Bagus jika cuma satu, bagaimana kalau perempuan-perempuan gelapnya yang lain mendatangiku dan mengataiku dengan ejekan yang serupa? Aku bangkit dan berujar selamat kepada Dewi. Aku memilih untuk tidak sekedar menjadi materi yang kehilangan harga diri.
Akhirnya dengan segala perasaan sakit dan mensyukuri kepedihan, aku memilih untuk meninggalkannya. Aku pergi dengan membawa teguh setiaku. Membawa kerinduan yang tulus untuknya. Kerinduan dalam perih yang menyesaki pori-poriku. Sakit yang mulai kuhitung inci per incinya dan kunikmati seperti mengunyah martabak panas di malam yang dingin.
Kerinduan ini akan kucumbui sendirian, akan kupeluk dengan sepi sendirian, akan kurayu-rayu sendirian, dan akan kuramu menjadi kopi meski hanya sebatas ilusi.  Tanpa perlu ia tahu bahwa aku akan tetap berdiri dengan kopiku yang melambangkan kerinduan dan keteguhan hati”. Dadaku sesak menahan napas yang tertahan-tahan. Seketika mulutku tak dapat kubuka lagi.

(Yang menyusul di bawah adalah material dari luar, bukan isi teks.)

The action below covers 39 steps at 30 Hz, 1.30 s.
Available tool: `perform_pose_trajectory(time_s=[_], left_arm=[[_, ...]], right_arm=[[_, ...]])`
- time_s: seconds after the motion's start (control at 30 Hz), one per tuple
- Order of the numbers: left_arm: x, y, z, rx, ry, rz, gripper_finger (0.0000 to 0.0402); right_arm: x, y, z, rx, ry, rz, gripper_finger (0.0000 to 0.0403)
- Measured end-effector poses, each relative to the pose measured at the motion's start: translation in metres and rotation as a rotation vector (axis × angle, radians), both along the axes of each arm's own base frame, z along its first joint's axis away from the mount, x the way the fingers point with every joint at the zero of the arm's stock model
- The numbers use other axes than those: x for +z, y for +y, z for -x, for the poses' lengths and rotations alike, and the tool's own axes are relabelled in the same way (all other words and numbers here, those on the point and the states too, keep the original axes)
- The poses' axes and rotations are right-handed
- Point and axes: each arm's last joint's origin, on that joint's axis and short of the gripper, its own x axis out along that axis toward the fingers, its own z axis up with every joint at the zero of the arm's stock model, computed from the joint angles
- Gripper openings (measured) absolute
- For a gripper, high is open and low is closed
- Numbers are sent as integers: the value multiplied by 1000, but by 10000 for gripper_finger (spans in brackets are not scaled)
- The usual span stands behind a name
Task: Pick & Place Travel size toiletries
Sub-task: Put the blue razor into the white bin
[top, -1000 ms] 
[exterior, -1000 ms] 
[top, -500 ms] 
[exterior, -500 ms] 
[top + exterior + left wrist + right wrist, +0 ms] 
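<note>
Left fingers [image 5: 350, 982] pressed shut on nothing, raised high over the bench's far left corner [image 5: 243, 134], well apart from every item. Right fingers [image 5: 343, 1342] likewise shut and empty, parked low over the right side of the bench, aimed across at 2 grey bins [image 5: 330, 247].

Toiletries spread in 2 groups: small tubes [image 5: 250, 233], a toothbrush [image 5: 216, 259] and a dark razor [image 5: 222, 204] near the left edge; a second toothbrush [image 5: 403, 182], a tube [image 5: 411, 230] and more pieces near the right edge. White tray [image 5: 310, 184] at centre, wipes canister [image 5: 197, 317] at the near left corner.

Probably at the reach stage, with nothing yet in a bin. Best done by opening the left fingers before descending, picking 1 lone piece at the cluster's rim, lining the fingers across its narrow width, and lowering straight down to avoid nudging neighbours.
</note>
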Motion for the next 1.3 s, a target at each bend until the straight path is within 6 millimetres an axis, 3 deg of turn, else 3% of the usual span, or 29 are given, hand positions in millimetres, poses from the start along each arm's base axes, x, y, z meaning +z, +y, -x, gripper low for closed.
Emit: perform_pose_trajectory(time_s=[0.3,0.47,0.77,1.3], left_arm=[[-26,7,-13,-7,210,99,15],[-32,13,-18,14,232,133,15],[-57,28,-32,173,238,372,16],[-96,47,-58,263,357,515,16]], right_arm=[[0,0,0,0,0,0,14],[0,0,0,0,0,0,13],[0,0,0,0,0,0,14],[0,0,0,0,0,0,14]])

            Hasan melompat ke arah rawa sambil berjalan tersaruk-saruk dalam lumpur. Dia berhasil menangkap seekor kodok dan memberikannya kepadaku seraya berkata:
            “Lupakan cerita yang gagal! Menikahlah saja denganku.”

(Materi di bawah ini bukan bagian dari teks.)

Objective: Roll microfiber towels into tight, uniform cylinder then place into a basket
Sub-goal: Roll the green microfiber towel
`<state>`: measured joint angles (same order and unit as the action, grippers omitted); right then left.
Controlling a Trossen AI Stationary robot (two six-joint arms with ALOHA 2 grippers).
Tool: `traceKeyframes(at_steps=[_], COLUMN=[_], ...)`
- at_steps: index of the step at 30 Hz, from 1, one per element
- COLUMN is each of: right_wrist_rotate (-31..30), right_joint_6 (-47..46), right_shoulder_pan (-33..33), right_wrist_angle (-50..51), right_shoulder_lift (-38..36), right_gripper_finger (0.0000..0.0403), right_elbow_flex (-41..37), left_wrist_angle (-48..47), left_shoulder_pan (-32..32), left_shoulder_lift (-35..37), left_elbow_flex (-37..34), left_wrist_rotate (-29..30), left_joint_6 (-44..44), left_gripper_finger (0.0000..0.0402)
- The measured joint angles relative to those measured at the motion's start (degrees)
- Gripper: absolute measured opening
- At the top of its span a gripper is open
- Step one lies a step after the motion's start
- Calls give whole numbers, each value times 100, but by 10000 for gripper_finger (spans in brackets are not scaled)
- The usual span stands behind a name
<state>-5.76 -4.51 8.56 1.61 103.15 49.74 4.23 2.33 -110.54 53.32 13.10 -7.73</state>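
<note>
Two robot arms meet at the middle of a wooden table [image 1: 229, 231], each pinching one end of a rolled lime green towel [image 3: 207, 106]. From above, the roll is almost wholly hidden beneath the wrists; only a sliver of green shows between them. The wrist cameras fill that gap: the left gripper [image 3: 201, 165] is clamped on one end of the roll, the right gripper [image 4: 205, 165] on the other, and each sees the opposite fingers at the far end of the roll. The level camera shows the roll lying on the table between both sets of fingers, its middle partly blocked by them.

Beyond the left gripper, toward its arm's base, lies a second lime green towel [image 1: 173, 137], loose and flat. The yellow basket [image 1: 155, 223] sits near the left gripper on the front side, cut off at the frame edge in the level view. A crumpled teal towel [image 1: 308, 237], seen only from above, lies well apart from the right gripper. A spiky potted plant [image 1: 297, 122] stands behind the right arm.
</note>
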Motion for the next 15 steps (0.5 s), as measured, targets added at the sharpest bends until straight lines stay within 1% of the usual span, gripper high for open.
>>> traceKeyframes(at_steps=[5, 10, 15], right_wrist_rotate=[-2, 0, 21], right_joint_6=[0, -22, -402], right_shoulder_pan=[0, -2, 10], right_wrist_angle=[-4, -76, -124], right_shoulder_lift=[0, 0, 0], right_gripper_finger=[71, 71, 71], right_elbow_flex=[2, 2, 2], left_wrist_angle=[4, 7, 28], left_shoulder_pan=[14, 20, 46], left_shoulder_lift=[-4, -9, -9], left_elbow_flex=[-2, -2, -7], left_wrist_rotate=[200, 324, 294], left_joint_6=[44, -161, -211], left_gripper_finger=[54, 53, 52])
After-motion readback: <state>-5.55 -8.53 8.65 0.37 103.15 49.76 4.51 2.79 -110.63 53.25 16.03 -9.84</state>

            Praaaaaaakkkkk! Kroweeeeeeeeeekkkkkk…!!!
            Dangau yang kami tempati roboh diterpa angin dan kuat lagi menampung dua pasang pantat. Kami berdua jatuh terjerembab ke dalam lumpur. Tawa Hasan pecah dan berhamburan ke sela-sela padi. Sementara aku masih kebingungan mengartikan bahasanya. Apakah kalimat ajakannya hanya berarti lelucon dan sebuah godaan ataukah ia adalah jawaban Tuhan atas doaku semalam?